Scientific computing

(for the rest of us)

Keyword arguments and splatting

In the previous modules, we have defined functions that used positional arguments, some with default values, some without. In this module, we will look at keyword arguments and splatting, to build functions that we can control a bit more.

A common activation function in neural networks is the parametric leaky ReLU, where the gradient is the input if the input is positive, and a small fraction of the input if not. The weight of how small the gradient is can be an hyper-parameter, or a parameter that is learned alongside the model itself.

Commonly, the leaky ReLU uses a weight of $10^{-3}$, so this makes sense as a default value. Or would $0$ be a better value, so that our default leaky ReLU is the original ReLU? Who knows?

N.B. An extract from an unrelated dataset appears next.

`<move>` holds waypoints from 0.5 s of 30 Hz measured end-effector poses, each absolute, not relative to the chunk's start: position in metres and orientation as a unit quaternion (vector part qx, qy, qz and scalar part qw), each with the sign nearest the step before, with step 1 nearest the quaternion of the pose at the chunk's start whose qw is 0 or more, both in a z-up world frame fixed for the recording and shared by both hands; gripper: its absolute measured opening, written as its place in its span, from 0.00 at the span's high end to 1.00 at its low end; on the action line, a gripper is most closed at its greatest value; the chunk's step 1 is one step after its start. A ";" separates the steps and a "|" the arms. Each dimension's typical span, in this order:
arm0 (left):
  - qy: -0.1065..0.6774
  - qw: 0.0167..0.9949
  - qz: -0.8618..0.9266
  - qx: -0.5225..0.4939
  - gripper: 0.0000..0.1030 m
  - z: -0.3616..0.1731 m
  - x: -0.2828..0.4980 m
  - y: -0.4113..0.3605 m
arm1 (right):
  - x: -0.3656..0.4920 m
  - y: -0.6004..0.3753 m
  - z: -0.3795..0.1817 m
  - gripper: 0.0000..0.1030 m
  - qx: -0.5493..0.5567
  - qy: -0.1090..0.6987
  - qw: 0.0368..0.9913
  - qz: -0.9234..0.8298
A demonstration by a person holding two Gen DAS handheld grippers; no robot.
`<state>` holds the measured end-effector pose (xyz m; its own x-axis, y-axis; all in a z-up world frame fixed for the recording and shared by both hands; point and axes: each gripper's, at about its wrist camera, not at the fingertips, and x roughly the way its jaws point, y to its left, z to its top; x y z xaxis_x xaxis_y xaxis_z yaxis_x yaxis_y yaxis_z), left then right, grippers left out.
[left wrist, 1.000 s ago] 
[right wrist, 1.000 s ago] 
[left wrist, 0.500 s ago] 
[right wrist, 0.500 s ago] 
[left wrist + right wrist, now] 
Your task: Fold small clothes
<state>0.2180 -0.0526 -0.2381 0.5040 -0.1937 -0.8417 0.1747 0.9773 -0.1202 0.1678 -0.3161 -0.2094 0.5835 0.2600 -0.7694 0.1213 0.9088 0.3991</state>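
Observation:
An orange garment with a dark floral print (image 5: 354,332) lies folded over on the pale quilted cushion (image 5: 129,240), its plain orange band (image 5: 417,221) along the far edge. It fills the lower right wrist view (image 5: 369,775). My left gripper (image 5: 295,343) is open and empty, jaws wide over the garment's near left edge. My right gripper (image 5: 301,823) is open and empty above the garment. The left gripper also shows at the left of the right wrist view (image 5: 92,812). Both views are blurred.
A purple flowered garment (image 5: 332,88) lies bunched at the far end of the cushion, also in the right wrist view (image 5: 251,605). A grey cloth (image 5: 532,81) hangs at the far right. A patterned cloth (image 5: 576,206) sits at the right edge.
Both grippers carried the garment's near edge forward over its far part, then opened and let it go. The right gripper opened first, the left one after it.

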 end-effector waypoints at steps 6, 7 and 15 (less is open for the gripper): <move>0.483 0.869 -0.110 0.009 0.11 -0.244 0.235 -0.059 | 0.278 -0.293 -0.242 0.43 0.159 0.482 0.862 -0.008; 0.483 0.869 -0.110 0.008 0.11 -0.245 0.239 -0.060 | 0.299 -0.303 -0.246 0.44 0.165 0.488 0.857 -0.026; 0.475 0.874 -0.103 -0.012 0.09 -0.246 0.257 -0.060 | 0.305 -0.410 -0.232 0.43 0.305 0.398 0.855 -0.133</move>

Eh, whatever, just document it. To give you an idea of how this is done, we will add a docstring to the function just below.
    relu(x; a=0)

Parameteric leaky ReLU for a given activation `x`, where the gradient is `x` if
`x` is positive, and `a*x` if not. The rate of the gradient for negative values
of `x` is given by the keyword argument `a`, which has a default value of
`zero(typeof(x))` -- **without changing the value of `a`, this function is the
"standard" ReLU**.
function relu(x::T; a::T = zero(T))::T where {T <: Real}
    return x <= zero(T) ? a * x : x

You can now type ?relu in your REPL to see the documentation of this function. Note that the function docstring is written in mardkown, so you can use bold, italic, lists, code, etc..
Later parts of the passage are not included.